WHAT IS NEEDED: Extract all records. Keep each one exact.

RECORDS FOR PROCESSING:
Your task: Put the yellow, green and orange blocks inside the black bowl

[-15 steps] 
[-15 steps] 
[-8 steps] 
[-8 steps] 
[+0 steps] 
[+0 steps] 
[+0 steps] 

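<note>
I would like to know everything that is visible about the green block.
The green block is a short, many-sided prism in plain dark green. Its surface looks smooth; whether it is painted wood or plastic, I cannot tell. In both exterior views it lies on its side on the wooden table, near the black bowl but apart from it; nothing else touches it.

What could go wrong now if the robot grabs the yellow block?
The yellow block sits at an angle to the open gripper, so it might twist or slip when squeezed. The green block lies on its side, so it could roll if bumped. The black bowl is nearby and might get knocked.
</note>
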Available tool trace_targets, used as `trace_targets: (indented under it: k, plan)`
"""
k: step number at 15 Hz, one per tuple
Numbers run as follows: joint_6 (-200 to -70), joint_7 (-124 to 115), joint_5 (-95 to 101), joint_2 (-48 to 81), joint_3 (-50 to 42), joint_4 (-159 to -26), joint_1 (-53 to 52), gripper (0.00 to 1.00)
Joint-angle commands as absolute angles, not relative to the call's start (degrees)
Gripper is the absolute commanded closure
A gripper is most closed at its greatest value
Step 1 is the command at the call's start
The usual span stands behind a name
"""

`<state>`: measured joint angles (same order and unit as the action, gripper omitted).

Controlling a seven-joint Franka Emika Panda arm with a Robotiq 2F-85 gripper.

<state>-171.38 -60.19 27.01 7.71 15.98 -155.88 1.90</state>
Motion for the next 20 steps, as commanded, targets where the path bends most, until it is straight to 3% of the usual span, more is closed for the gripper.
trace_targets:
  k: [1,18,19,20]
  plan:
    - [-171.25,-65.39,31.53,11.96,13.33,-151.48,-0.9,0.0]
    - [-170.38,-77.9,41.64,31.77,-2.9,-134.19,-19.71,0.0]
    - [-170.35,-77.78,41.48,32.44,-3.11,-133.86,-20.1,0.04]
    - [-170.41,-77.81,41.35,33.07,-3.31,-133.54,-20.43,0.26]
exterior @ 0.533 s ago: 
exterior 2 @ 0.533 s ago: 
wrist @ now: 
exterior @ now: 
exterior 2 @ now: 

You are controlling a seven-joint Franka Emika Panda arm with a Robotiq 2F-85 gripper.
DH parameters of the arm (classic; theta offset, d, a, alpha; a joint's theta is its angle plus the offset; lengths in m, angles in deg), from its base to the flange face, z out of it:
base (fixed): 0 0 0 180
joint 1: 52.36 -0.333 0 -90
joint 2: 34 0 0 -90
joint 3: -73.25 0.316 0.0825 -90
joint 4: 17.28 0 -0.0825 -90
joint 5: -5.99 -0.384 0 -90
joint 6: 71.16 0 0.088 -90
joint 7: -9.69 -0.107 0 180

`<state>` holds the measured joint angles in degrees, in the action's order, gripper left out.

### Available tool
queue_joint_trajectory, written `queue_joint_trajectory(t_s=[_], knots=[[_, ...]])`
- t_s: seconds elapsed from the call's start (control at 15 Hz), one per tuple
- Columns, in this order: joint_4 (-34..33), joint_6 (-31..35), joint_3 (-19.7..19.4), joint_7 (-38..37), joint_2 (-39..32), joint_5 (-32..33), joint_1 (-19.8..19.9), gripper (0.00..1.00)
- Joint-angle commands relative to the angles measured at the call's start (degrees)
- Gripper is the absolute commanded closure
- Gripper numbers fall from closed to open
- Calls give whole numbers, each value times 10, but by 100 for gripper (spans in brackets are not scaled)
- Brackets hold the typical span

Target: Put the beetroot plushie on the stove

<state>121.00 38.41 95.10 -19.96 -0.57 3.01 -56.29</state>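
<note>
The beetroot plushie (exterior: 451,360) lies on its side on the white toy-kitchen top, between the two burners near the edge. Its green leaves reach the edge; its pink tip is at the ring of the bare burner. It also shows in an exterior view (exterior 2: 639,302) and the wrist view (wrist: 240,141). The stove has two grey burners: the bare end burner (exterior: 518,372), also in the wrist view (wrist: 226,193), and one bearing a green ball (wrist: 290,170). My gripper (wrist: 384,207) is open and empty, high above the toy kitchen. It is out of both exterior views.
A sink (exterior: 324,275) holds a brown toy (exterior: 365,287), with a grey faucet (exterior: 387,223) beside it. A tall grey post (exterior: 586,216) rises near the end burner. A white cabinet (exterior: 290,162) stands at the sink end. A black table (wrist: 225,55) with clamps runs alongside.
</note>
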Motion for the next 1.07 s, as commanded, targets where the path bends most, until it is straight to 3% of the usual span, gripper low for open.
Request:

TASK OUTPUT:
Your task: Put the yellow, green and orange blocks inside the black bowl

[-15 steps] 
[-15 steps] 
[-8 steps] 
[-8 steps] 
[+0 steps] 
[+0 steps] 
[+0 steps] 

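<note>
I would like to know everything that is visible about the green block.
The green block is a short, many-sided prism in plain dark green. Its surface looks smooth; whether it is painted wood or plastic, I cannot tell. In both exterior views it lies on its side on the wooden table, near the black bowl but apart from it; nothing else touches it.

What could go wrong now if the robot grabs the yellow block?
The yellow block sits at an angle to the open gripper, so it might twist or slip when squeezed. The green block lies on its side, so it could roll if bumped. The black bowl is nearby and might get knocked.
</note>
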Available tool trace_targets, used as `trace_targets: (indented under it: k, plan)`
"""
k: step number at 15 Hz, one per tuple
Numbers run as follows: joint_6 (-200 to -70), joint_7 (-124 to 115), joint_5 (-95 to 101), joint_2 (-48 to 81), joint_3 (-50 to 42), joint_4 (-159 to -26), joint_1 (-53 to 52), gripper (0.00 to 1.00)
Joint-angle commands as absolute angles, not relative to the call's start (degrees)
Gripper is the absolute commanded closure
A gripper is most closed at its greatest value
Step 1 is the command at the call's start
The usual span stands behind a name
"""

`<state>`: measured joint angles (same order and unit as the action, gripper omitted).

Controlling a seven-joint Franka Emika Panda arm with a Robotiq 2F-85 gripper.

<state>-171.38 -60.19 27.01 7.71 15.98 -155.88 1.90</state>
Motion for the next 20 steps, as commanded, targets where the path bends most, until it is straight to 3% of the usual span, more is closed for the gripper.
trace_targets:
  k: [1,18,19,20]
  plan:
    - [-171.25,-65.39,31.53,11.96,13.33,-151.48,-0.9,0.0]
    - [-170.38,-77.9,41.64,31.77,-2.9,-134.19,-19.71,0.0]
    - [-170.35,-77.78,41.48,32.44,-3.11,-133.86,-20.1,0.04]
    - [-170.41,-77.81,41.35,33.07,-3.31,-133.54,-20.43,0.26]
exterior @ 0.533 s ago: 
exterior 2 @ 0.533 s ago: 
wrist @ now: 
exterior @ now: 
exterior 2 @ now: 

You are controlling a seven-joint Franka Emika Panda arm with a Robotiq 2F-85 gripper.
DH parameters of the arm (classic; theta offset, d, a, alpha; a joint's theta is its angle plus the offset; lengths in m, angles in deg), from its base to the flange face, z out of it:
base (fixed): 0 0 0 180
joint 1: 52.36 -0.333 0 -90
joint 2: 34 0 0 -90
joint 3: -73.25 0.316 0.0825 -90
joint 4: 17.28 0 -0.0825 -90
joint 5: -5.99 -0.384 0 -90
joint 6: 71.16 0 0.088 -90
joint 7: -9.69 -0.107 0 180

`<state>` holds the measured joint angles in degrees, in the action's order, gripper left out.

### Available tool
queue_joint_trajectory, written `queue_joint_trajectory(t_s=[_], knots=[[_, ...]])`
- t_s: seconds elapsed from the call's start (control at 15 Hz), one per tuple
- Columns, in this order: joint_4 (-34..33), joint_6 (-31..35), joint_3 (-19.7..19.4), joint_7 (-38..37), joint_2 (-39..32), joint_5 (-32..33), joint_1 (-19.8..19.9), gripper (0.00..1.00)
- Joint-angle commands relative to the angles measured at the call's start (degrees)
- Gripper is the absolute commanded closure
- Gripper numbers fall from closed to open
- Calls give whole numbers, each value times 10, but by 100 for gripper (spans in brackets are not scaled)
- Brackets hold the typical span

Target: Put the beetroot plushie on the stove

<state>121.00 38.41 95.10 -19.96 -0.57 3.01 -56.29</state>
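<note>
The beetroot plushie (exterior: 451,360) lies on its side on the white toy-kitchen top, between the two burners near the edge. Its green leaves reach the edge; its pink tip is at the ring of the bare burner. It also shows in an exterior view (exterior 2: 639,302) and the wrist view (wrist: 240,141). The stove has two grey burners: the bare end burner (exterior: 518,372), also in the wrist view (wrist: 226,193), and one bearing a green ball (wrist: 290,170). My gripper (wrist: 384,207) is open and empty, high above the toy kitchen. It is out of both exterior views.
A sink (exterior: 324,275) holds a brown toy (exterior: 365,287), with a grey faucet (exterior: 387,223) beside it. A tall grey post (exterior: 586,216) rises near the end burner. A white cabinet (exterior: 290,162) stands at the sink end. A black table (wrist: 225,55) with clamps runs alongside.
</note>
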Motion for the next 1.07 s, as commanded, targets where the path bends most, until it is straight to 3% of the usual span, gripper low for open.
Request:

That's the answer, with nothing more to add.